2 giugno 2020
Aggiornato 06:30
Commercio estero

Come percepiscono il mercato cinese i marketer statunitensi

Una ricerca rivela che le aziende americane che operano in Cina possono essere esposte a rischi finanziari, legali e in materia di risorse umane

Shanghai skyline
Shanghai skyline Ufficio Stampa

MILANO - LEWIS, agenzia globale di consulenza marketing, pubblica i risultati della sua ricerca nell’ambito della campagna «Bay to Bay». LEWIS ha intervistato 351 professionisti del marketing statunitensi per indagare le loro percezioni e priorità a proposito del mercato cinese. I risultati rivelano che, anche se il mercato cinese resta una priorità per la maggior parte dei marketer senior americani, una percezione di overconfidence espone le aziende a potenziali rischi nella seconda economia più grande al mondo.

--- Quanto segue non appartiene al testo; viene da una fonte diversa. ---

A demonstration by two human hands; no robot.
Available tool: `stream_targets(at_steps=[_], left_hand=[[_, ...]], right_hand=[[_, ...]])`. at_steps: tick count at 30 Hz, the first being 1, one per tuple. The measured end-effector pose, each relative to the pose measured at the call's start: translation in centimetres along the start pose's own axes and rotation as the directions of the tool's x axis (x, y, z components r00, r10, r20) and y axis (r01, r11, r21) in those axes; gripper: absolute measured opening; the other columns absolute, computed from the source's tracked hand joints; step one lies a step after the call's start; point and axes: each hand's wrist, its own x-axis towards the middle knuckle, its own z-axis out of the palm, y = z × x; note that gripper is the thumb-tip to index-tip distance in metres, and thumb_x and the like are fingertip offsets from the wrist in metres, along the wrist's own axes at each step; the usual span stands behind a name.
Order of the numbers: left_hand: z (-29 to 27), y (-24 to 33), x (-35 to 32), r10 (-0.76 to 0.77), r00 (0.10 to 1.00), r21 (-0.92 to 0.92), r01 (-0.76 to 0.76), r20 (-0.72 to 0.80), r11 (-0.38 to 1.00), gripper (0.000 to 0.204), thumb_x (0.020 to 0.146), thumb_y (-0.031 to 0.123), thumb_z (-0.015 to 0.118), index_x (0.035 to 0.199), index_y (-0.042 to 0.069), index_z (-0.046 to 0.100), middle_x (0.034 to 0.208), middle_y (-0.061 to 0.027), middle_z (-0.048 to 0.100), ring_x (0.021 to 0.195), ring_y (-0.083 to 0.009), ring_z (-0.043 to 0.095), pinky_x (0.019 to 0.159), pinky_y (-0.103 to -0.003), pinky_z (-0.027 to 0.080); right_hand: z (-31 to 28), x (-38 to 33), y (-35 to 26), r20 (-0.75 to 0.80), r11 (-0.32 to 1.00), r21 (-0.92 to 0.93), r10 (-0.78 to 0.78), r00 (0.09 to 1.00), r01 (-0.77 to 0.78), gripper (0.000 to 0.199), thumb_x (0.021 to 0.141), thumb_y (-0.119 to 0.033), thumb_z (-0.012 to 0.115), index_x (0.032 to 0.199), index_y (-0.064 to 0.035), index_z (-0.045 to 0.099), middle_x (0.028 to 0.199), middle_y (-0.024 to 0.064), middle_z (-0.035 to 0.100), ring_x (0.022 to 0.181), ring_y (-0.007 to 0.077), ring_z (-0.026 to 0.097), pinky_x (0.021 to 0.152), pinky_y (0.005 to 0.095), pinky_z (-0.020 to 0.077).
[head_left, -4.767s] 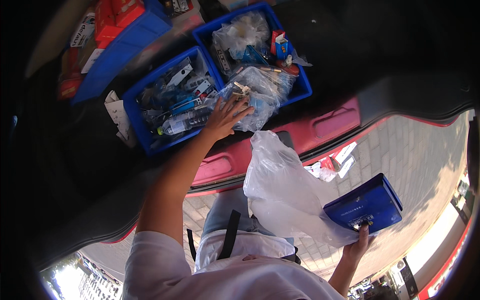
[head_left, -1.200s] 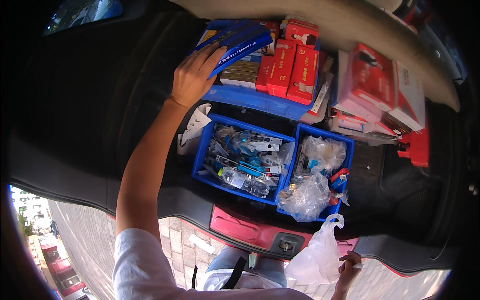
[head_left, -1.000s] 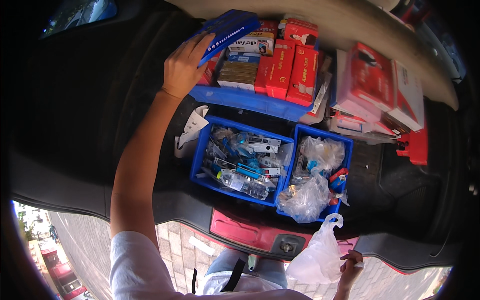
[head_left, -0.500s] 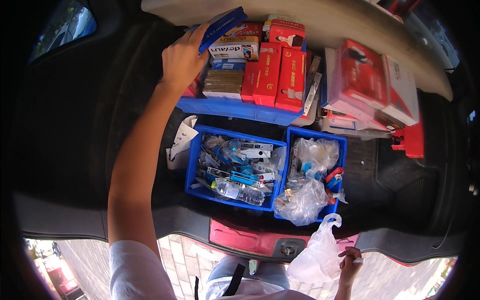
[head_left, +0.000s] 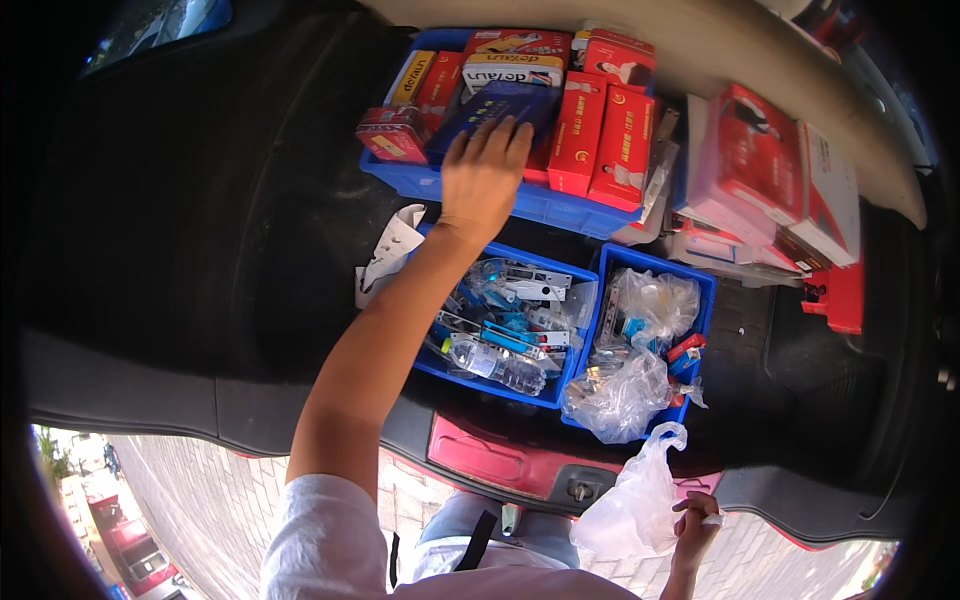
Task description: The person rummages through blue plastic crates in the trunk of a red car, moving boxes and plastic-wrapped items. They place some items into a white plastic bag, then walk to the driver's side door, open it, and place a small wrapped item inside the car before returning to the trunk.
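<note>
Fingers of the left hand (head_left: 483, 178) lie spread and flat on the dark blue rectangular cardboard box (head_left: 495, 108), pressing on its near end rather than clasping it; the grip is open, palm down, nothing closed around the box. That box lies slanted on top of the packed cartons in the far blue plastic crate (head_left: 560, 205), which sits deepest in the black car boot (head_left: 200, 250).

Taking this crate as the landmark: inside it, just right of the dark blue box, stand tall red cardboard cartons (head_left: 598, 135); to the box's left lies a small red tin (head_left: 392, 132). Nearer the person than the crate, two smaller blue plastic bins stand side by side: the left bin (head_left: 500, 325) holds metal fittings and a clear plastic bottle, the right bin (head_left: 640, 340) holds clear crinkled plastic bags of small parts. To the right of the crate lies a stack of flat red and white boxes (head_left: 770, 180).

Well on the near side of the crate, beyond the boot's edge, the right hand (head_left: 697, 515) is closed on the neck of a thin white plastic bag (head_left: 630, 505).

The dark blue box looks light and stiff, with smooth, possibly slick faces; its long edges seem the surest place to pinch, since the flat top offers no purchase.
</note>
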Motion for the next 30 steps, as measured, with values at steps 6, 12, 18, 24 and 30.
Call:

Questa ricerca è il più recente contributo alla campagna LEWIS «Bay to Bay», una serie di eventi che gravitano intorno alle aree di San Francisco e della China Greater Bay. Bay to Bay è stata lanciata nel 2018 per approfondire tematiche quali l'innovazione, l'imprenditorialità e la cultura della leadership, sostenendo al contempo il dialogo e lo scambio di opinioni tra le due aree.

L'indagine e i risultati

I risultati rivelano che la Cina è ancora un mercato chiave per la maggior parte dei brand:

  • Il 71% sta attualmente commercializzando i propri prodotti o servizi in Cina
  • L'80% ritiene che il marketing sia stato molto o estremamente efficace
  • Il 62% sta aumentando il budget di marketing e comunicazione in Cina
  • Il 55% prevede di aumentare il budget il prossimo anno

Benché l'80% degli intervistati ritenga di comprendere totalmente o ampiamente le pratiche di marketing in Cina e l'88% sia molto fiducioso nelle proprie capacità di misurare accuratamente le campagne nel paese, il 77% afferma che la mancanza di trasparenza nel settore costituisca un ostacolo al proprio impegno nel marketing.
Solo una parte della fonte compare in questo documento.